The Ontario Court of Appeal has upheld a decision that a lawyer must personally pay the legal costs of a hospital and a doctor involved in a legal battle with her, over her attempt to remove a client from life support, saying she was “intent on achieving her own personal objective.”
The case Ferreira v. St. Mary's General Hospital, involves Georgiana Masgras, a Kitchener, Ont. lawyer, and her failed legal attempt to stop an incapacitated client, Fernando Ferreira, from being taken off of life support at St. Mary’s General Hospital.
“In my view, the facts of this case amply establish that Ms. Masgras’ actions ‘seriously interfered with the administration of justice.’ She acted without instructions. She acted in a manner that was directly contrary to the wishes of Mr. Ferreira’s family. And she did so when one of the most difficult, emotional, and personal of decisions was being undertaken by them,” said the ruling by Justice Ian Nordheimer, with Justice Russell G. Juriansz and Justice Bradley Miller agreeing.
“Further, Ms. Masgras’ actions potentially interfered with the ability of another individual to receive what might well have been a life-saving organ transplant. Ms. Masgras misused the court process and, in doing so, she brought the integrity of the administration of justice into disrepute.”
Masgras had acted for Ferreira after he was in a vehicle collision in December 2016, in seeking compensation for injuries he sustained in the crash.
In July 2017, Ferreira had a heart attack and was taken to hospital. While his family wanted him to be removed from life support and organ donation was planned, Masgras brought an application for an interim injunction stopping the hospital from taking Ferreira off life support.
The application was set aside and Ferreira was removed from life support, as his family wanted, and he died.
However, in August 2017, Masgras filed a notice of appeal seeking to have the order of the reviewing judge set aside, based on arguments that Masgras had standing around the issue of Ferreira’s use of life support. She also sought to adjourn a costs hearing set for October, and that also failed, and she was ordered to personally pay $7,500 in legal costs for the hospital and a doctor involved in Ferreira’s care.
The Ontario Court of Appeal upheld this decision, saying Masgras “had no authority to take the steps that she did.”

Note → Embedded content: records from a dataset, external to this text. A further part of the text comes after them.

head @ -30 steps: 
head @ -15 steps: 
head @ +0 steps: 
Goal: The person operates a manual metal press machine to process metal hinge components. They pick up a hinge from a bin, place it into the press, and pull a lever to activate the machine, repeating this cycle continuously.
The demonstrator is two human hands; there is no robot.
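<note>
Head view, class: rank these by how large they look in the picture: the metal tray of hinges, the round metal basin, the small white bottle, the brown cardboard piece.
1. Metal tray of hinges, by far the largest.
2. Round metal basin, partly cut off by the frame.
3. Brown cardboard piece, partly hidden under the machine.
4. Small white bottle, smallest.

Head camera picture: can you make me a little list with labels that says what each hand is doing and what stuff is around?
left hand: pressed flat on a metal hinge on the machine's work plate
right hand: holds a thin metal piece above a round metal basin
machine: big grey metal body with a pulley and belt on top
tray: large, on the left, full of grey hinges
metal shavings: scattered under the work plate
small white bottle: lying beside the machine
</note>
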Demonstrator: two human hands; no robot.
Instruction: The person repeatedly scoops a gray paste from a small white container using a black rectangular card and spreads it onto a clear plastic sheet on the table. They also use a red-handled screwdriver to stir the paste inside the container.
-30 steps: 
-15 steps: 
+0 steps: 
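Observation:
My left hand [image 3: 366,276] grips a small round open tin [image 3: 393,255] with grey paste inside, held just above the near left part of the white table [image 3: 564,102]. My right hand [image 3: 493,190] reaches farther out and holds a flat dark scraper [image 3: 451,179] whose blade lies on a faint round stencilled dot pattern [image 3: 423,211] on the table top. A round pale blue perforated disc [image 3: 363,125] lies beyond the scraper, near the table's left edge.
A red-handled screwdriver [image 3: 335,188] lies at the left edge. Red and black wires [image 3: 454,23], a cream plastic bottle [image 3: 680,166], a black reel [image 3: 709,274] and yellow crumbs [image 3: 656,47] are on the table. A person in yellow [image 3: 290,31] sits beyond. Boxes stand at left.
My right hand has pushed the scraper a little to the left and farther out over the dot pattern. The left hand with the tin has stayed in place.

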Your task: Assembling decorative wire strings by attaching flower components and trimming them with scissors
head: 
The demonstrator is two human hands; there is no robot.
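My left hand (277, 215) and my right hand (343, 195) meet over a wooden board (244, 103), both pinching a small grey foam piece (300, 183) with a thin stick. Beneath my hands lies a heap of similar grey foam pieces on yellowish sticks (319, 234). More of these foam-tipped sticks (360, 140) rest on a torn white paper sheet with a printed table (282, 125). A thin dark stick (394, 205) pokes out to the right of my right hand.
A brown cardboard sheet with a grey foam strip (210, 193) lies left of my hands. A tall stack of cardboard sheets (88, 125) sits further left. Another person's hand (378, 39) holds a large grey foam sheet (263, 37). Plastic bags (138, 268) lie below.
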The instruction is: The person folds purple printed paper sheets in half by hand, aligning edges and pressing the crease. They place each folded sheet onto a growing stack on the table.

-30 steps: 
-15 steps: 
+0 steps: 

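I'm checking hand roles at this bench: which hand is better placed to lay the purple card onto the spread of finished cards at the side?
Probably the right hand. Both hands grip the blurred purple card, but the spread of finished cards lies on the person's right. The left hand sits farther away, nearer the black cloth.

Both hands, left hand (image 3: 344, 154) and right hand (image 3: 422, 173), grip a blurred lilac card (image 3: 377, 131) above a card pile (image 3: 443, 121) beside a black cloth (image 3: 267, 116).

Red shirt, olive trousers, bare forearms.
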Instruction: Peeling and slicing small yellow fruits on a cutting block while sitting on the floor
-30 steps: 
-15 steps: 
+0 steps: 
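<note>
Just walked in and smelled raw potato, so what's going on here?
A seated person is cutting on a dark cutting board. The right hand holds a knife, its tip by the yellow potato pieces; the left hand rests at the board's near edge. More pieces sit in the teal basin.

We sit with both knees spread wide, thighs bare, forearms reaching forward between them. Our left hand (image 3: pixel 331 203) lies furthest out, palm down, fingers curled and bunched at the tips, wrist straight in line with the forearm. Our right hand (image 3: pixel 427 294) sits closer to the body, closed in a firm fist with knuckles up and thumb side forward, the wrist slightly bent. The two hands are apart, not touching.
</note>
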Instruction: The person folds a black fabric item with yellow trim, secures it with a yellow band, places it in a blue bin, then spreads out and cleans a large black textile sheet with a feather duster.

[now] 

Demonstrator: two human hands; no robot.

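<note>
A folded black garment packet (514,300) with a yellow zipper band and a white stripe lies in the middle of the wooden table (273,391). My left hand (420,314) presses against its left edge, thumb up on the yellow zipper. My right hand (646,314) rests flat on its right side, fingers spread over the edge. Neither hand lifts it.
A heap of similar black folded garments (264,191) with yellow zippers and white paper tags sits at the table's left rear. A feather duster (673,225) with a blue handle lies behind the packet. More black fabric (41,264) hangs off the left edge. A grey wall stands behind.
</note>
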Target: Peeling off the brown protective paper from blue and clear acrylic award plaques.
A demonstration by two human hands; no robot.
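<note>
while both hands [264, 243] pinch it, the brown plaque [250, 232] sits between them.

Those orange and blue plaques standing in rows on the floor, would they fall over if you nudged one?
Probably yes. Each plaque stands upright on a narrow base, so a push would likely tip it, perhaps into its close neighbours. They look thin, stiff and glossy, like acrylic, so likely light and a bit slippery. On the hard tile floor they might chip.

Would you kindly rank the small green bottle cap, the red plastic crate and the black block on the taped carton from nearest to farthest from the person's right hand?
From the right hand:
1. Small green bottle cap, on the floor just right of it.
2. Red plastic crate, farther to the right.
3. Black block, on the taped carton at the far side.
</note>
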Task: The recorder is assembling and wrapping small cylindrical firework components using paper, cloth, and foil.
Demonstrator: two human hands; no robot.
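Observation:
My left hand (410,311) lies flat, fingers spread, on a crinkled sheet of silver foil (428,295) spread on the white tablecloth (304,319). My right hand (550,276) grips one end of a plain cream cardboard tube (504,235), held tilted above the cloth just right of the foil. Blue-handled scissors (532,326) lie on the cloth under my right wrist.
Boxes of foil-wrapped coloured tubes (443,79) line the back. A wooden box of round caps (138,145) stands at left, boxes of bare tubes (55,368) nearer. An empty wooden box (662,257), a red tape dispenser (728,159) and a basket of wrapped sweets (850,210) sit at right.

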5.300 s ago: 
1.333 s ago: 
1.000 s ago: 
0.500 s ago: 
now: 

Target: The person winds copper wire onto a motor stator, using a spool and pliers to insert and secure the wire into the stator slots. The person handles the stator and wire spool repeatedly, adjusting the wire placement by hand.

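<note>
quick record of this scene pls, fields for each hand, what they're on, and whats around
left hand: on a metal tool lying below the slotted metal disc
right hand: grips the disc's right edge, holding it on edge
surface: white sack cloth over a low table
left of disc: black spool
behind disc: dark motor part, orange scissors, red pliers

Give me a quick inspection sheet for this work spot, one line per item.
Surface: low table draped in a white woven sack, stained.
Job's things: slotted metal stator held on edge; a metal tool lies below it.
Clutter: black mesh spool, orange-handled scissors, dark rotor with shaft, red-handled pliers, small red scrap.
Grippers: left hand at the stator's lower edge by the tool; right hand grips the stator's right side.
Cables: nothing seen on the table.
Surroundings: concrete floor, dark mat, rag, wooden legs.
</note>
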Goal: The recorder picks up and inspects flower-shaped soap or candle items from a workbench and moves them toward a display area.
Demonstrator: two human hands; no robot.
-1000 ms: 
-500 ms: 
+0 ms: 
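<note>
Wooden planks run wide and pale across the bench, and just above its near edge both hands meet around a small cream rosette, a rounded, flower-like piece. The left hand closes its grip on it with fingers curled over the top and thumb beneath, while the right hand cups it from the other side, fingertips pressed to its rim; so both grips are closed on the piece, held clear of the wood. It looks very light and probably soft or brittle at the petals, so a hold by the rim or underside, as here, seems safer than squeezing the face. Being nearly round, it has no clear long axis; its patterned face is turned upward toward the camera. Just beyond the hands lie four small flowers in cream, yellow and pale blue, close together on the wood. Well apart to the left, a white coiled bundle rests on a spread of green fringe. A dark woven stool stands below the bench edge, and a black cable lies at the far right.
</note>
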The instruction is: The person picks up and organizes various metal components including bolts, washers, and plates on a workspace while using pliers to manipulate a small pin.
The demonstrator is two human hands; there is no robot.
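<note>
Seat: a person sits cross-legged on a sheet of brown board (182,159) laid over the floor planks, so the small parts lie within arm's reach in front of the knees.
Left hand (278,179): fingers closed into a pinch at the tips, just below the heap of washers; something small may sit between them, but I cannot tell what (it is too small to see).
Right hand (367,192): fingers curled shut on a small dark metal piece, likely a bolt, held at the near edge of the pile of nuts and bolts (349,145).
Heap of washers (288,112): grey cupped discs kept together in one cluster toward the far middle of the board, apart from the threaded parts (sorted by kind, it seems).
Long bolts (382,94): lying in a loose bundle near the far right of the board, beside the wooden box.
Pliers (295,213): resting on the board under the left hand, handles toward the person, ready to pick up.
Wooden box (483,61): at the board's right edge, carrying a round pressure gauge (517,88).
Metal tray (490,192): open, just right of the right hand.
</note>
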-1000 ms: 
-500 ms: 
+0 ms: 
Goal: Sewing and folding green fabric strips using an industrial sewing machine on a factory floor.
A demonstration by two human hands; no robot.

“In doing so, Ms. Masgras breached the basic principles that apply to the conduct of lawyers, particularly their duty to act honourably In my view, that conclusion is sufficient to dispose of Ms. Masgras’ costs appeal against the application judge’s order requiring her to personally pay the costs of the injunction application,” said the Court of Appeal ruling.
“It is worth repeating that Ms. Masgras launched the application for an interim injunction without instructions. She did so without advising Mr. Ferreira’s family of her intentions to do so.”
The ruling also said that “the application judge considered the appropriate principles” when it came to the costs award.
“There is no foundation for any challenge to [the judge’s] conclusion that Ms. Masgras’ conduct warranted a costs award against her personally. In fact, the application judge was more than generous towards Ms. Masgras, given her conduct, in fixing the costs in the amounts that he did,” said the ruling.
“Ms. Masgras was entirely responsible for all of the costs incurred by [the doctor] and the Hospital. In my view, an order awarding them costs on a full indemnity basis would have been justified.”
Robert Centa, managing partner of Paliare Roland Rosenberg Rothstein LLP, says the Court of Appeal’s finding on Masgras’ conduct is “incredibly troubling.”
“I think it’s a very troubling decision and it is a stark reminder that lawyers have obligations to their client and to the court that just have to come first,” he says. “The importance of having client instructions cannot be overstated, the importance of ensuring that affected parties have notice of court proceedings can’t be overstated. It’s fundamental, yet it’s so important to what we do . . .”
He says the case is a reminder that when lawyers face a difficult professional or ethical challenge, it’s important to consult other members of the bar for guidance.
“Sometimes, trying to solve these problems on your own can lead to mistakes being made,” he says.
Masgras said she plans to appeal the Court of Appeal decision to the Supreme Court of Canada, and she said any further comment would be from her counsel, Eugene Meehan of Supreme Advocacy LLP, in Ottawa.
“Lawyers are required to act in accordance with their clients’ instructions. This case raises the thorny but significant issue of what lawyers are expected to do when they can’t get instructions because their client is incapacitated,” Meehan said in an email response to Legal Feeds.
“Lawyers have an ethical obligation to ensure that clients’ interests are not abandoned. Accordingly, this is the type of ethical issue that lawyers and academics will struggle with and there are no easy answers.”
Meehan said Masgras “wanted to ensure that removing her client from life support was in his best interest.”
“The danger of an adverse costs award against a lawyer personally in these types of circumstances is that it may create a situation where the fear of such an award conflicts with the fundamental duty of his or her calling. Namely, the duty to protect their clients’ interests,” said Meehan.